**AIM OF THE EXERCISE**: Scan the material that follows for lines with "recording". Answer with how many there are, nothing else.

**SUPPLIED MATERIAL**:
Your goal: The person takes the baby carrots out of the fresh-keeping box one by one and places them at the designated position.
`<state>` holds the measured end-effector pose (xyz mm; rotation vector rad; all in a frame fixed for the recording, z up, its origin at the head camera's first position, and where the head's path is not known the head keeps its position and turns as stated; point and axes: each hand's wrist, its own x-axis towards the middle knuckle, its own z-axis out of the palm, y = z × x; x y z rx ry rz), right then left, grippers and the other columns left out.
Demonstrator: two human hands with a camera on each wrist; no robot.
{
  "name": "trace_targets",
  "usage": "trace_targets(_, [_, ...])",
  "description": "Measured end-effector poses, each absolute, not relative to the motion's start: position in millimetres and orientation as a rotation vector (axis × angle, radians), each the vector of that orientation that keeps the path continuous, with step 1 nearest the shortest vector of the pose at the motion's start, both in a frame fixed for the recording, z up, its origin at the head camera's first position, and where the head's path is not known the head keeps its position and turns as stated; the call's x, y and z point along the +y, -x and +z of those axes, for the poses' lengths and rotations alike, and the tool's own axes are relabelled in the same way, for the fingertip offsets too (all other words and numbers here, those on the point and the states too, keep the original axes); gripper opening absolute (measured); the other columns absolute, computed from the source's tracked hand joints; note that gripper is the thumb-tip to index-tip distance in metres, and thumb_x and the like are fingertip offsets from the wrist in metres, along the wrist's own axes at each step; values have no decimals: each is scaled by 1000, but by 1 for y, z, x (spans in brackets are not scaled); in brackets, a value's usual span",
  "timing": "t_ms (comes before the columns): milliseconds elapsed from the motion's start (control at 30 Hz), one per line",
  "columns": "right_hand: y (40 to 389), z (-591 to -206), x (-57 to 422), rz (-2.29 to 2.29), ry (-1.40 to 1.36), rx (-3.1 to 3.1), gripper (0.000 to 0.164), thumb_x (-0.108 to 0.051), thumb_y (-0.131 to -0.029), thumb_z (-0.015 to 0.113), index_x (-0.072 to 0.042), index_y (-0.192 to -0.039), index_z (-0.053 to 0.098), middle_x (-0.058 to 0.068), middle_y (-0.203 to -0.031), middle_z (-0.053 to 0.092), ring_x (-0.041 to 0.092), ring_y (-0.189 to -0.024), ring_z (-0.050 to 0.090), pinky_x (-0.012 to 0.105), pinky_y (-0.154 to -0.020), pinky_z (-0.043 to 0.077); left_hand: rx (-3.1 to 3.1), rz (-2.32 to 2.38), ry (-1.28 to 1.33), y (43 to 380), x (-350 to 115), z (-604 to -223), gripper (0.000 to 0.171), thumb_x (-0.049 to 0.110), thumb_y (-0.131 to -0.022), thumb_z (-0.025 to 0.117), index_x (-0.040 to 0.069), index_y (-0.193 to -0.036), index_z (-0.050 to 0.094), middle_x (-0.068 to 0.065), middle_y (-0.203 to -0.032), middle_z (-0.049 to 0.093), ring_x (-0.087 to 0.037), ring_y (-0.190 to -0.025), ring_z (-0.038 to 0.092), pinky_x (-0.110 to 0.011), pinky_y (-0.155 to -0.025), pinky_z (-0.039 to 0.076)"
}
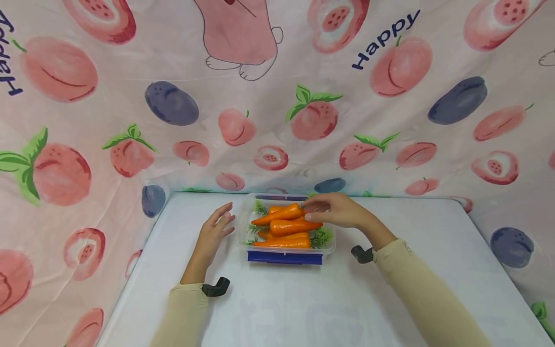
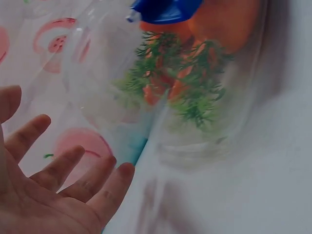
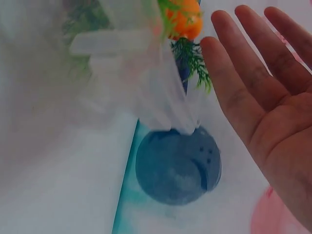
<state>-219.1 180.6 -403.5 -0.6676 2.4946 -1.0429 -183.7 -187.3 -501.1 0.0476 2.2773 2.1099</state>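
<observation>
A clear plastic container (image 1: 242, 243) with blue clips (image 1: 284, 258) stands on the table, holding several orange toy-like carrots (image 1: 289, 226) with feathery green tops (image 1: 322, 237). Just left of its wall is my left hand (image 1: 213, 232), palm toward the box, fingers spread and holding nothing. My right hand (image 1: 340, 209) hovers over the far right part of the box, its fingertips close to the carrots there. In the right wrist view the right hand (image 3: 273, 92) has extended fingers beside an orange carrot end (image 3: 187, 22). The left wrist view shows the left hand (image 2: 63, 190) with bare, spread fingers.
The white table (image 1: 277, 308) reaches forward from the box toward my body. Behind and at the sides hangs a pink fruit-print cloth (image 1: 269, 96). Black wrist devices (image 1: 217, 287) are on both sleeves.
</observation>
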Motion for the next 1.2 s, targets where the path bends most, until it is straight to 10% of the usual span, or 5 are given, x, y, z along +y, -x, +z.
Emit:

**YOUR SOLUTION**: 2